* Problem statement
Go through the data below and copy it exactly, skipping every picture.

* Exercise materials
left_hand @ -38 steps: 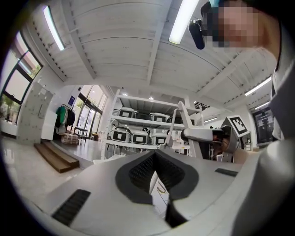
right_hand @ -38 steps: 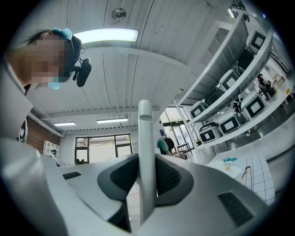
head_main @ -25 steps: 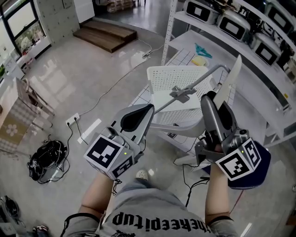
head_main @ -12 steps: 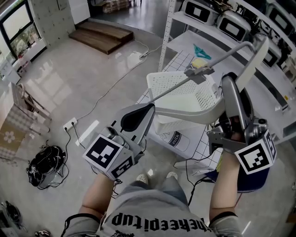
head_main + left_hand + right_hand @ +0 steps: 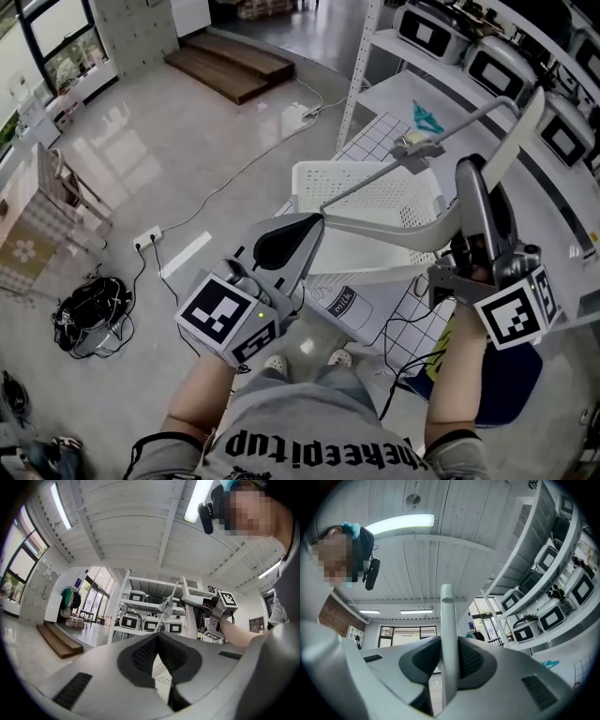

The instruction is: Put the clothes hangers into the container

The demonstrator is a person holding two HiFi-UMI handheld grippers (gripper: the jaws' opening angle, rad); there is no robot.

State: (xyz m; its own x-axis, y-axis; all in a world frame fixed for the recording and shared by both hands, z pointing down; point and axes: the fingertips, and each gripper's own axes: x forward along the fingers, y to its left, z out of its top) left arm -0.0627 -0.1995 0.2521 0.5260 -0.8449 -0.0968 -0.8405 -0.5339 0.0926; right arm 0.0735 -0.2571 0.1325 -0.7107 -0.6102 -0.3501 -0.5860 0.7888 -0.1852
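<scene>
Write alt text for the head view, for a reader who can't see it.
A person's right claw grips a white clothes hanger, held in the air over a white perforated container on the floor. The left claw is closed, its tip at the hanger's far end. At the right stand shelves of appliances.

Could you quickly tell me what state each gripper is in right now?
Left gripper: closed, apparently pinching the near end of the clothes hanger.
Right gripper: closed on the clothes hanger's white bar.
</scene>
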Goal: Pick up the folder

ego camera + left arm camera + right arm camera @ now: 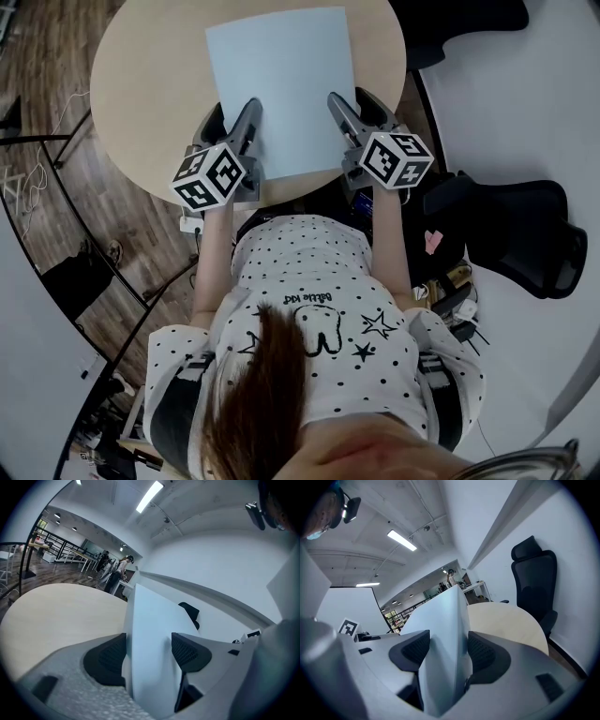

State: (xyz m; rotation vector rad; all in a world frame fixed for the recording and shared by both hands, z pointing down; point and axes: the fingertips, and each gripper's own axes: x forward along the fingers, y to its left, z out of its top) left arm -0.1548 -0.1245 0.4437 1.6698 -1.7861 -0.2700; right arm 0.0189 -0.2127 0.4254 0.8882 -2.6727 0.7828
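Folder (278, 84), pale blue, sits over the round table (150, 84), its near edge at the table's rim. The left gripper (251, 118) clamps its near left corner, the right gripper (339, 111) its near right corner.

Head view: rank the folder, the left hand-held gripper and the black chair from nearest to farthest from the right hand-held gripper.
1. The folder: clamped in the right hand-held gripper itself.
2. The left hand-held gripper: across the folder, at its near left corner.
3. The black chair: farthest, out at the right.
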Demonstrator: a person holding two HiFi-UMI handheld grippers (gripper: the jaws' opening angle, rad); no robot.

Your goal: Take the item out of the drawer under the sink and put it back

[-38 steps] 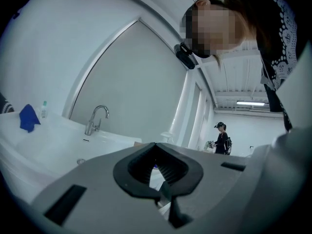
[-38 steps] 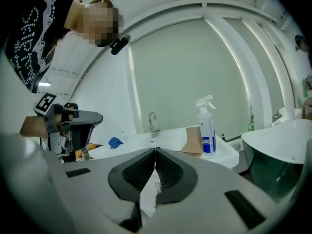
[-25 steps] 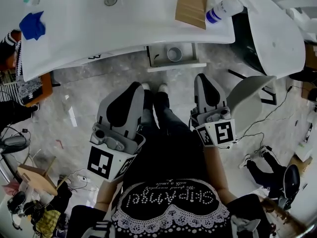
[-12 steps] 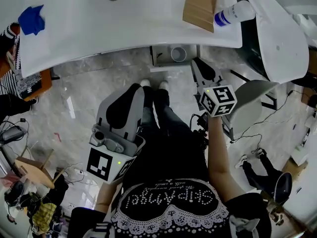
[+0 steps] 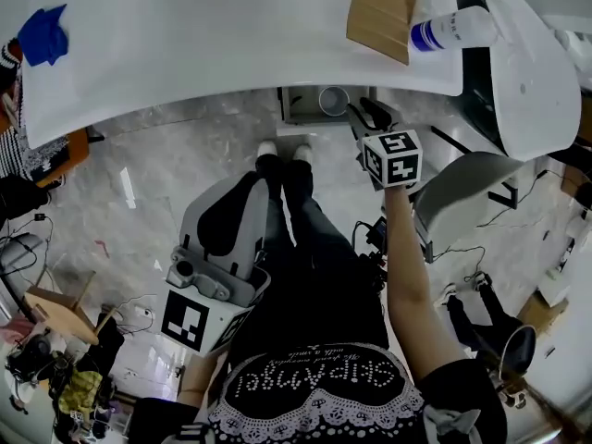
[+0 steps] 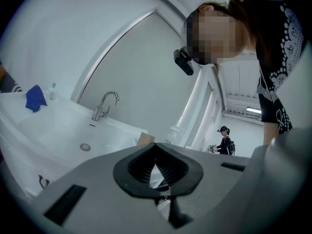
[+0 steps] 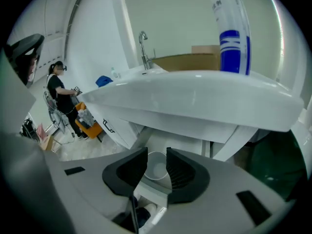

* Expected answer
left_hand @ -38 steps: 
right_hand @ -38 steps: 
head_main @ -25 steps: 
head_main @ -12 steps: 
head_main + left_hand + right_hand @ +0 steps: 

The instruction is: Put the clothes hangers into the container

The demonstrator is a person holding two HiFi-UMI handheld grippers (gripper: the jaws' opening angle, rad); there is no robot.

State: (xyz m; its own x-axis, y-axis; all in a world frame fixed for the recording and shared by both hands, z pointing down; point and axes: the fingertips, and each gripper's own axes: x forward along the fingers, y to its left, z out of its top) left arm -0.0627 -0.1995 0.2521 0.5260 -0.8449 -0.0968 -0.8405 -0.5339 0.0926; right arm 0.0735 -0.2571 0.1325 -0.7107 -0.6102 -0.3501 -0.5860 0.7888 -0.1852
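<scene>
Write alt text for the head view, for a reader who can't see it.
A person's right claw grips a white clothes hanger, held in the air over a white perforated container on the floor. The left claw is closed, its tip at the hanger's far end. At the right stand shelves of appliances.

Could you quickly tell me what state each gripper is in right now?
Left gripper: closed, apparently pinching the near end of the clothes hanger.
Right gripper: closed on the clothes hanger's white bar.
</scene>
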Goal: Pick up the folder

ego camera + left arm camera + right arm camera @ now: 

State: (xyz m; rotation vector rad; all in a world frame fixed for the recording and shared by both hands, z pointing down; point and axes: the fingertips, and each gripper's own axes: x forward along the fingers, y to its left, z out of its top) left arm -0.1548 -0.1245 0.4437 1.6698 -1.7861 -0.2700; right arm 0.0189 -0.2127 0.4254 0.8882 -2.6727 0.7828
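Folder (278, 84), pale blue, sits over the round table (150, 84), its near edge at the table's rim. The left gripper (251, 118) clamps its near left corner, the right gripper (339, 111) its near right corner.

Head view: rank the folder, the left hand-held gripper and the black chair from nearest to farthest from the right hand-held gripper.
1. The folder: clamped in the right hand-held gripper itself.
2. The left hand-held gripper: across the folder, at its near left corner.
3. The black chair: farthest, out at the right.
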Demonstrator: a person holding two HiFi-UMI handheld grippers (gripper: the jaws' opening angle, rad); no robot.

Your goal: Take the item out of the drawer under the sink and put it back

[-38 steps] 
[-38 steps] 
[-25 steps] 
[-12 steps] 
[+0 steps] 
[+0 steps] 
[+0 steps] 

The answer has been fully written out.